• _GOAL OF THE EXERCISE_: When copying the data, keep every line exactly the same.

• _PROVIDED MATERIAL_:
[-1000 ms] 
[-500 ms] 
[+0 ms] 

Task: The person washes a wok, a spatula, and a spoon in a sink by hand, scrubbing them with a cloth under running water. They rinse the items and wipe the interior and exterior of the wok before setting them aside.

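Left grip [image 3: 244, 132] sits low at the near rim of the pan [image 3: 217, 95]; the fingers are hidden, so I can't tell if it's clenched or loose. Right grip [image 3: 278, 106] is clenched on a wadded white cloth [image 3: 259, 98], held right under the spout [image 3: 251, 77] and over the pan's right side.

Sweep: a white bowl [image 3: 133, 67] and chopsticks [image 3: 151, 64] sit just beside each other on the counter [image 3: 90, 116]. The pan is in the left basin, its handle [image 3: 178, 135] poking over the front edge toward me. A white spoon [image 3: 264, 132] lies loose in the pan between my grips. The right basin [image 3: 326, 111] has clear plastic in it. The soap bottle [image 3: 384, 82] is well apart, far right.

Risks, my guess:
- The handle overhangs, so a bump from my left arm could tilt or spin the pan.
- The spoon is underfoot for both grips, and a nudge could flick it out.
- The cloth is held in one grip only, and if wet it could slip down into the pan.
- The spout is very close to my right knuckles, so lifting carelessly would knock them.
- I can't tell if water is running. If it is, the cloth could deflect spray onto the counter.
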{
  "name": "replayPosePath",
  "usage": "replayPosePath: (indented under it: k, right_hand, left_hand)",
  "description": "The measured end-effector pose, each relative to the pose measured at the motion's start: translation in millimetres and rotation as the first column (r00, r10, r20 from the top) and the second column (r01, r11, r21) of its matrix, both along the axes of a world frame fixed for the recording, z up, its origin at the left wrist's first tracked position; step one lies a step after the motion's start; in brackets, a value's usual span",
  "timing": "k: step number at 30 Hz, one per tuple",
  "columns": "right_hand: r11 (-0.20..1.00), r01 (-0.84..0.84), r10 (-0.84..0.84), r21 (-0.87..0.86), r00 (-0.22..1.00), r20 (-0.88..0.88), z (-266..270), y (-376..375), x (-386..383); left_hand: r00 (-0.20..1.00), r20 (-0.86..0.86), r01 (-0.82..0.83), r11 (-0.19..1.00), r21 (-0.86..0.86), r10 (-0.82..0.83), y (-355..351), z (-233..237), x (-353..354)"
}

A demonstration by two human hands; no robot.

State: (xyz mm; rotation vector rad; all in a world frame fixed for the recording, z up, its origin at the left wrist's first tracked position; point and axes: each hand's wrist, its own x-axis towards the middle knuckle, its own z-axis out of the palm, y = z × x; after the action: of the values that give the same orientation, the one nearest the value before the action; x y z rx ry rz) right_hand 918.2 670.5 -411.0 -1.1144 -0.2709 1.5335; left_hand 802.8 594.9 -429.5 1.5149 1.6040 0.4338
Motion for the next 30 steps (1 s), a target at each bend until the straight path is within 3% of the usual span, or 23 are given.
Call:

• _WRITTEN RESPONSE_:
[-1000 ms] 
[-500 ms] 
[+0 ms] 

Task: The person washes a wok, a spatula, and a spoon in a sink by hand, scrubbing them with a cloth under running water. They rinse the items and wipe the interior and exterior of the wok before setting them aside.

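Left grip [image 3: 244, 132] sits low at the near rim of the pan [image 3: 217, 95]; the fingers are hidden, so I can't tell if it's clenched or loose. Right grip [image 3: 278, 106] is clenched on a wadded white cloth [image 3: 259, 98], held right under the spout [image 3: 251, 77] and over the pan's right side.

Sweep: a white bowl [image 3: 133, 67] and chopsticks [image 3: 151, 64] sit just beside each other on the counter [image 3: 90, 116]. The pan is in the left basin, its handle [image 3: 178, 135] poking over the front edge toward me. A white spoon [image 3: 264, 132] lies loose in the pan between my grips. The right basin [image 3: 326, 111] has clear plastic in it. The soap bottle [image 3: 384, 82] is well apart, far right.

Risks, my guess:
- The handle overhangs, so a bump from my left arm could tilt or spin the pan.
- The spoon is underfoot for both grips, and a nudge could flick it out.
- The cloth is held in one grip only, and if wet it could slip down into the pan.
- The spout is very close to my right knuckles, so lifting carelessly would knock them.
- I can't tell if water is running. If it is, the cloth could deflect spray onto the counter.
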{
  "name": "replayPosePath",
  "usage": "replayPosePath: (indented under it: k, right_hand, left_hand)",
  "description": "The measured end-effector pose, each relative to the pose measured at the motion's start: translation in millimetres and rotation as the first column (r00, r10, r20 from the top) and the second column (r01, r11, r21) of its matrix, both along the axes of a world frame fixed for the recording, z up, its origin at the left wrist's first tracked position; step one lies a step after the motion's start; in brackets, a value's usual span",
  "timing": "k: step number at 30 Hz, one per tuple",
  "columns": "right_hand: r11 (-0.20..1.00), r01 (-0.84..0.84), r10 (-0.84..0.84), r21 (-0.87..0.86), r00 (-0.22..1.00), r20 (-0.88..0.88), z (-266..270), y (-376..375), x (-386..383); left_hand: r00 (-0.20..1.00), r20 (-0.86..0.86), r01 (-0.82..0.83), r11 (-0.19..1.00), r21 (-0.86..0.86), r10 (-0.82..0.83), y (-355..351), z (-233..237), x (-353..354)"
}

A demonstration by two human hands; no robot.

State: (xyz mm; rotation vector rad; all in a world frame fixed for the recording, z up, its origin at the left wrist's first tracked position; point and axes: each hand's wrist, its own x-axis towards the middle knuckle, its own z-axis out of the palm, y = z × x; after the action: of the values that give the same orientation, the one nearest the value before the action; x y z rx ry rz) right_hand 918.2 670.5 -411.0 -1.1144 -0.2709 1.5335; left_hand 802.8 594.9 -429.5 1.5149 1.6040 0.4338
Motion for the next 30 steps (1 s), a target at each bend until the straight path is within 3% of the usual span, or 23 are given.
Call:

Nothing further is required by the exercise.